I PAID an interesting visit to the Trinity Mirror Printing plant in Hollinwood last week.
This site is home to the northern hub of the print services arm of Trinity Mirror – the UK’s largest newspaper publisher.
The growth of the business at that site has been phenomenal in recent years and is a real Oldham success story.
The facility is now the base for an impressive array of national and regional titles that includes the Daily and Sunday Mirror, The People, the Manchester Evening News and its associated titles, and the Oldham Chronicle to name just a few.
I was invited – alongside Dave Hibbert, our Cabinet Member for Housing, Transport and Regeneration – to see the operation for ourselves and it proved an extremely useful trip.
The overriding impression we got was of a hugely-professional and focussed organisation at work, but I must confess it was also completely different to what I expected.
I imagined beforehand that we’d be visiting an extremely noisy and dirty environment full of frantic people running hither and hither, but that certainly wasn’t the case.
What we actually experienced was a huge warehouse full of automated vehicles that drove themselves around. Steel rods in the floor directed them with information on where to go, what to move – and to where – and what to do next: all driven by mind-blowing technology.
It was a hugely impressive sight to see in action but, I must admit, it also felt somewhat spooky.
Cutting-edge technology is, of course, essential to keep Trinity Mirror competitive in the national marketplace. You have to keep apace with that just to ensure that you remain in business.
But there are also around 500 staff working from this site in various capacities, ranging from their huge distribution networks of drivers and vans to those overseeing the manual addition of advertisement insertions into newspapers before they begin to be sent out.
Whilst at Trinity Mirror we also spoke with key personnel who were keen to learn more about our Co-operative vision for the Borough.
Our challenge as a Council now is to get out and about more to sites like this – and communities – to outline that.
We need to explain what it means to them and their areas because I have always believed that many of the best Co-operative schemes will be organic – i.e. ones that residents and businesses innovate and come up with themselves to tackle what they identify as a local priority.
Although it’s early days, Trinity Mirror did indicate that they were interested in finding out more about what they can do – potentially with staff joining in some of the volunteering schemes that we have planned – and we certainly welcome the opportunity to discuss that further.
We also talked about how they and other businesses in the area can help each other through mutually beneficially schemes – like staff discounts – that can help the local economy.
A key driver to that Co-operative vision is about leadership.
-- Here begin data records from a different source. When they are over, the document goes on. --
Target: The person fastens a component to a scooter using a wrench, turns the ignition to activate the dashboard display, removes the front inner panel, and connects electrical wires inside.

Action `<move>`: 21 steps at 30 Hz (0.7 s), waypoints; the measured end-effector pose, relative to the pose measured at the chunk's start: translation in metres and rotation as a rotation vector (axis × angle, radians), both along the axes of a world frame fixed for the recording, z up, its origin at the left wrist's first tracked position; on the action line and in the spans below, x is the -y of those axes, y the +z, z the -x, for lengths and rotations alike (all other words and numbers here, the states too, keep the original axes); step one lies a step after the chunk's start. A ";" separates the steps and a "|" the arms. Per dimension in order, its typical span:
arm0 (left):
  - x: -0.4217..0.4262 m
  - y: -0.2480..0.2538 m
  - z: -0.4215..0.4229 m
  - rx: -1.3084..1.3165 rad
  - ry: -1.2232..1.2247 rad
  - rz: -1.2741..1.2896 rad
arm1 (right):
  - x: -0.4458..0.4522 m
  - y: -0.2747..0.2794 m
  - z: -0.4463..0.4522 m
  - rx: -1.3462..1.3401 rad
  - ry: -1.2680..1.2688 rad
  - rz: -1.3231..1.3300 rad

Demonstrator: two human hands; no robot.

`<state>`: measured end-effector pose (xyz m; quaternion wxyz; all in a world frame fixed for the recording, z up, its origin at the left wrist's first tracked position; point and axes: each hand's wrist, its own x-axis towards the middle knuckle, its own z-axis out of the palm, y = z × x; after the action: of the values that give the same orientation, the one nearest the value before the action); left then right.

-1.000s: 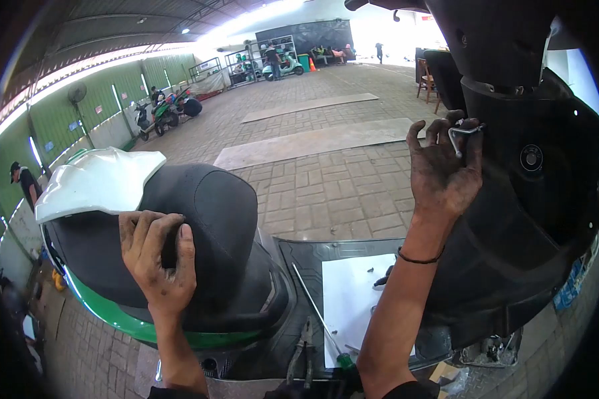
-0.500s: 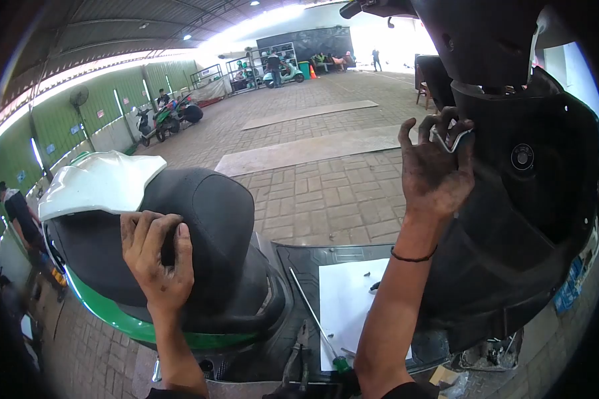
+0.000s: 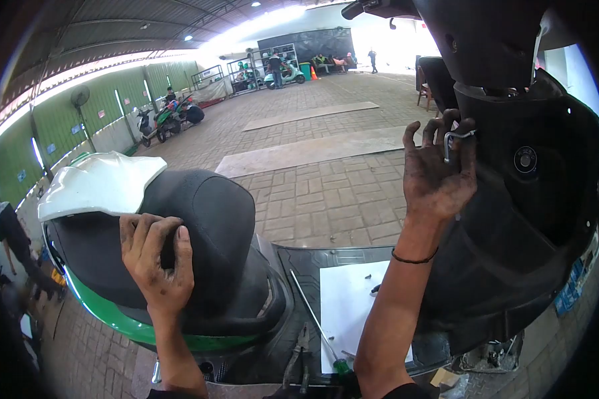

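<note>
My right hand [image 3: 440, 163], palm up and smudged dark, has a small bent metal hook [image 3: 450, 143] held at its fingertips, beside the black front panel [image 3: 506, 199] of a scooter. My left hand [image 3: 156, 259] rests over the black seat [image 3: 209, 206] with its fingers curled and the thumb apart from them; nothing shows in it. Just beyond it, a white body panel [image 3: 100, 186] lies on the seat. On the footboard are a white sheet [image 3: 343, 299] with small dark parts, a long screwdriver with a green handle [image 3: 341, 366], and pliers [image 3: 298, 352].
Two flat boards [image 3: 313, 149] lie on the paved floor beyond the scooter. A person [image 3: 13, 233] stands at the far left. Parked motorbikes [image 3: 170, 120], a pale green scooter [image 3: 287, 76] and more people are in the background. A metal tray [image 3: 489, 356] sits at lower right.
The metal hook has turned in my right hand, its bent end swinging round to point down. My left hand keeps its pose. The view shifted slightly, and the person at far left moved.
</note>
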<state>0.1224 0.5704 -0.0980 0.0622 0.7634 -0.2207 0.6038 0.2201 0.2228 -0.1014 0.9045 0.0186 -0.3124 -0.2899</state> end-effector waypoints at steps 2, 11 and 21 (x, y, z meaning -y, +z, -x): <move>0.001 0.000 0.001 -0.001 0.011 0.003 | 0.000 0.000 0.001 0.031 0.008 0.036; 0.000 0.000 0.000 0.010 0.010 -0.011 | 0.006 -0.004 -0.006 0.109 0.007 0.076; 0.001 0.000 0.001 -0.002 0.018 -0.010 | 0.000 0.003 0.001 0.020 0.005 -0.013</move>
<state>0.1219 0.5693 -0.0978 0.0532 0.7663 -0.2166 0.6025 0.2192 0.2228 -0.0983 0.9020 0.0280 -0.3193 -0.2892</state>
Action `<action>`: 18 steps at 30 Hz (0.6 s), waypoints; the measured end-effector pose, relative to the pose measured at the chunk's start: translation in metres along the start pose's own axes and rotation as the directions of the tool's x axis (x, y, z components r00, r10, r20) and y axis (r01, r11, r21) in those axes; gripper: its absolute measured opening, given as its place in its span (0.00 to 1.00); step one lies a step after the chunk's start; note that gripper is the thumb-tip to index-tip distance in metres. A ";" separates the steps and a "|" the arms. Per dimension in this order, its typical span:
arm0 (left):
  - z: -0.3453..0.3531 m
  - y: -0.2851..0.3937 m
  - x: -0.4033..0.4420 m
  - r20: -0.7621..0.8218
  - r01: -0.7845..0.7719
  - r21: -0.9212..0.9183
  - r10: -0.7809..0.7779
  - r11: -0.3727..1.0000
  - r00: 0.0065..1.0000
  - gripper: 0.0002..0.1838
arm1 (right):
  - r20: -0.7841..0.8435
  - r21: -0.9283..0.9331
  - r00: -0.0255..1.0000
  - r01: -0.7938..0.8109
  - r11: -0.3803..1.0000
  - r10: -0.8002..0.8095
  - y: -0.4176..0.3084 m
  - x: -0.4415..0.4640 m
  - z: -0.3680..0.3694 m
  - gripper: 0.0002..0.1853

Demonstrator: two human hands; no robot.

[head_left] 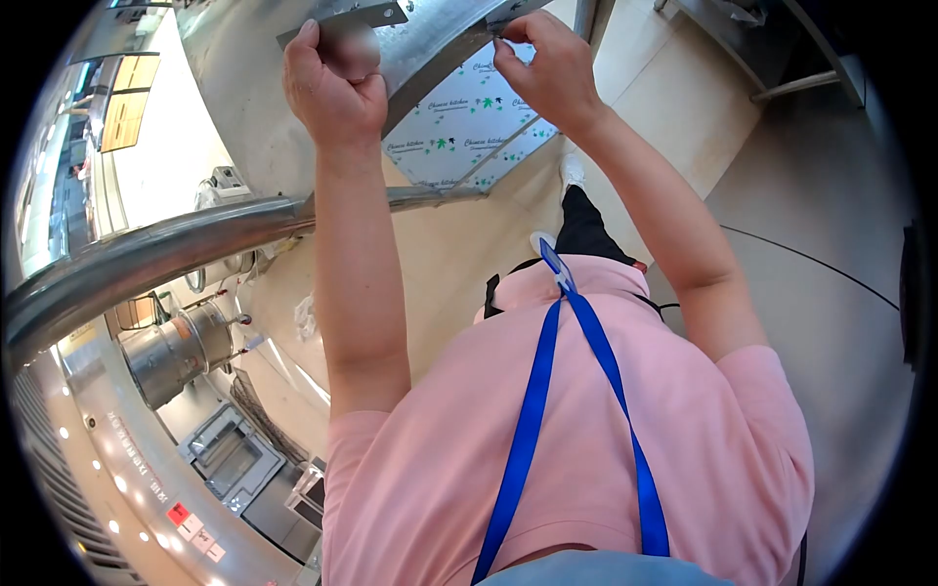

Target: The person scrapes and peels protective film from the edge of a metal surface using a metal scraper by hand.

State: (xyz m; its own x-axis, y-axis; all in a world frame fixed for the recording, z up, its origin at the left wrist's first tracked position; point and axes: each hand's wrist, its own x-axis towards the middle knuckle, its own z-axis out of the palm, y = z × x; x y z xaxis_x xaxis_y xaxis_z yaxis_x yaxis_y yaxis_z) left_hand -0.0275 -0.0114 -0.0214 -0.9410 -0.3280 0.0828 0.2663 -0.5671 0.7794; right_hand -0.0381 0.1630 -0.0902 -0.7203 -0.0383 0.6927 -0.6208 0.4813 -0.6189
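At the top of the head view, my left hand [337, 93] is closed on a flat metal strip [376, 17] with a small hole near its right end. The strip lies against a grey metal surface [239, 78]; a blurred patch hides part of what is beside my fingers. My right hand [552, 73] is to the right, thumb and fingertips pinched together at the edge of a metal piece [510, 14]. Whatever is between those fingertips is too small to make out.
Below the metal edge shows a panel with printed film [440, 137]. A thick metal pipe [166, 239] crosses at left, with a steel pot [176, 356] beyond it. At the upper right stands a metal rack [796, 86]. A dark cable [811, 256] runs along the right.
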 end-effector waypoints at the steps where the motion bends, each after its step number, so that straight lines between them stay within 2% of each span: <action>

It’s about ‘doing our bit’ to help local organisations prosper – and a good example of that is our partnership with the Oldham Coliseum.
This week the theatre is closing the doors at Fairbottom Street for the first time in 125 years to undertake extensive – and crucial – repair works.
As a Council we’ve committed to assisting the Coliseum with a grant to fund these works – and with the greater part of that sum being kept aside to help realise their vision of a new permanent home in the town centre.
It’s vital that these repair works costs are kept as low as possible because every extra pound spent on this will impact on what they have left to fund a new development.
Both ourselves and the Coliseum are in total agreement that we cannot simply sit on our hands and wait for an economic recovery to deliver funding opportunities for a new venue.
Our joint aspiration is for this to be in the town centre where it will be absolutely central to our plans to shift the ‘cultural offer’ there towards more family-friendly and leisure-oriented activities.
The Coliseum Theatre will now be temporarily housed at Grange Arts Centre, Rochdale Road, until it can reopen back at Fairbottom Street in September.
I’d urge residents to keep supporting the theatre in its temporary venue as the entertainment line-up on offer will continue to be just as varied – and excellent – as ever.
I’m again meeting Coliseum officials later this week to discuss that long-term vision and ensure they finally get the kind of bespoke modern facility that it has long-deserved.